Education, healthcare and pandas…Oh my!
NDP tables 2017 budget
By Josie Lukey, Staff Writer
There’s nothing like a new pair of soccer cleats to symbolize the province’s commitment to families.
At least, that’s what the NDP government thought when they presented a youngster with a flashy new pair of cleats as a pre-emptive photo-op tease to the presentation of an even flashier budget for the province this March.
Finance minister Joe Ceci tabled the Working to Make Life Better plan last week forecasting a $10.3 billion deficit this year on a revenue of $45 billion. The budget also projects a reduction in the deficit to $7.2 billion by 2020, but reports the province will rack up an estimated $71 billion in debt by 2020.
Unsurprisingly, the opposition pounced.
In a statement, the Wildrose official opposition referred to the budget as “a debt-fueled disaster packed with higher taxes and more of the same economic policies that will cost families and hurt Alberta’s prosperity for generations to come.”
The 2017 budget does not include new taxes, tax increases or program cuts.
An increase in education spending means the government is extending a tuition freeze for a third year. While also offering a two per cent increase to operating grants for institutions.
Parents will also be given a $54 million break from the province through reduced school fees. The province also has plans to build 10 new schools — five in Calgary — and upgrade or replace 16 more.
What’s in it for Calgary?
There’s no funding for Calgary’s Green Line LRT project from the province in this budget, but a number of other Calgary routes will get support.
This includes $382 million for Calgary’s ring road and an undisclosed amount for construction of an Airport Trail link. Ceci also said the province would work with Calgary to build an interchange for the Deerfoot Trail and 212 Avenue South interchange.

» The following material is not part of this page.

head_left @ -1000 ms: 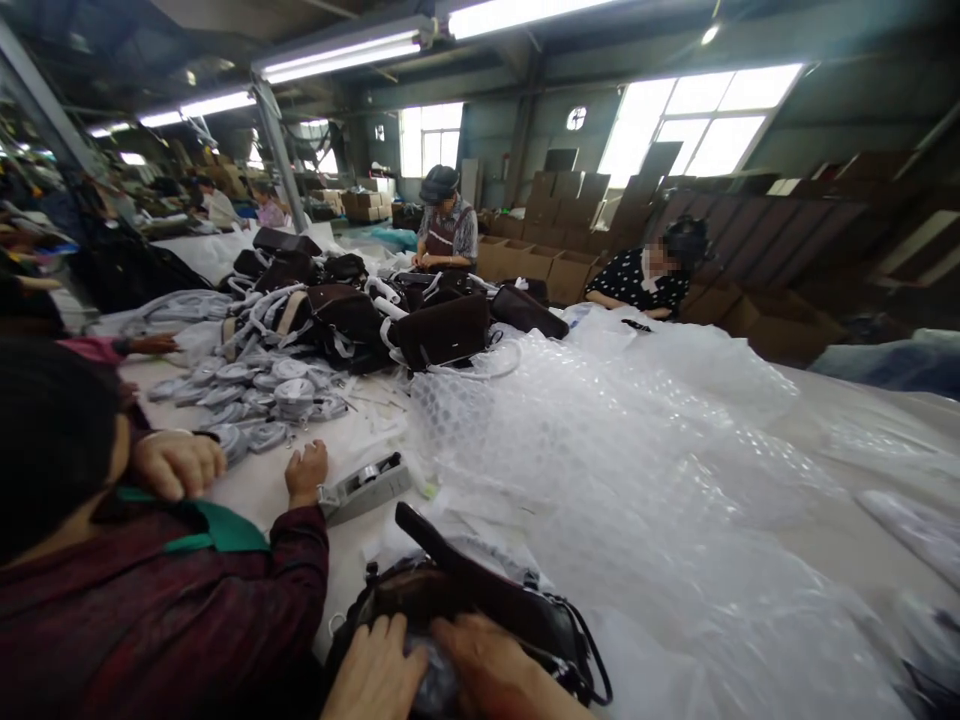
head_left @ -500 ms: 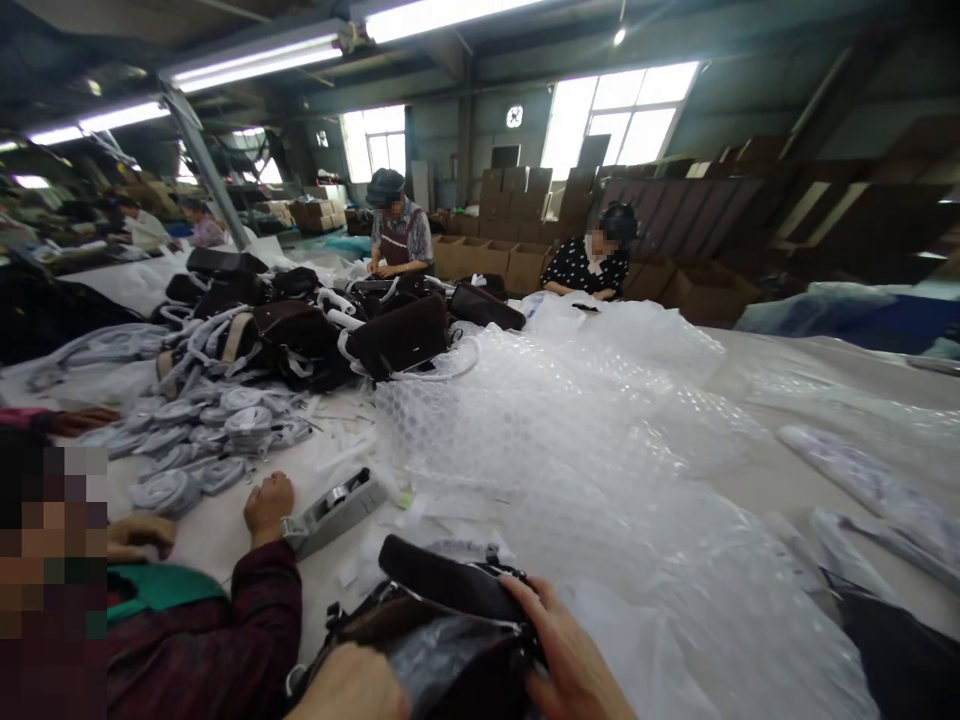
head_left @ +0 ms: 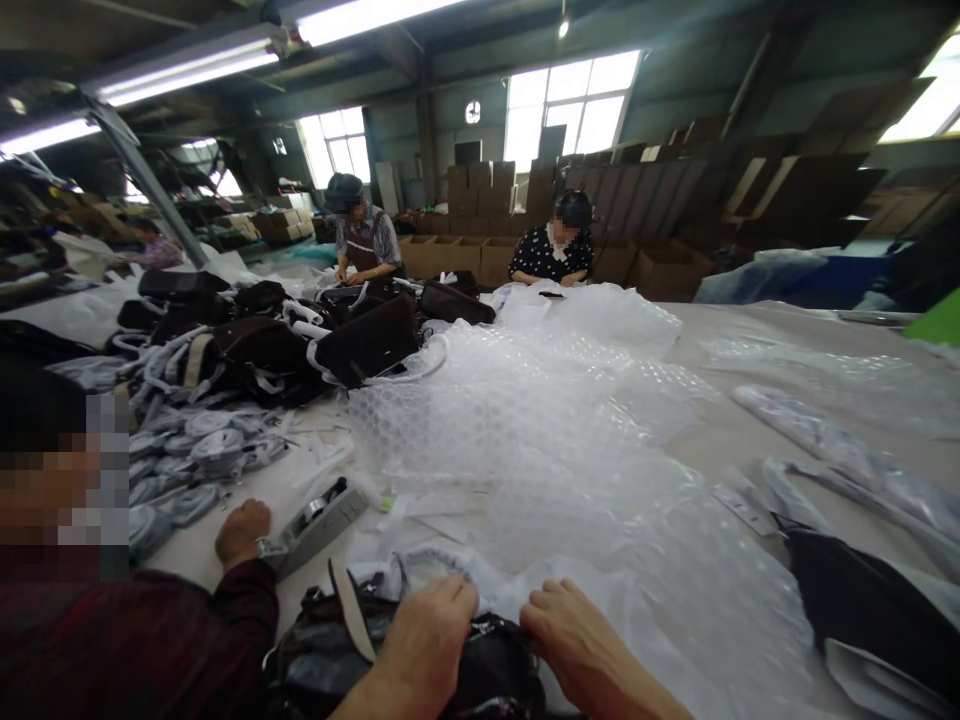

The Calgary Zoo’s panda exhibit will get a boost totalling $6 million over two years and WinSport will receive $10 million for a sliding track refurbishment.
For Mayor Naheed Nenshi though, it’s nothing special.
“This is very much a business as usual for the City of Calgary … I wasn’t really expecting much in this budget given the fiscal situation of the province. I had some high hopes, clearly the high hopes were not met but that is not actually that surprising,” said Nenshi in a press conference.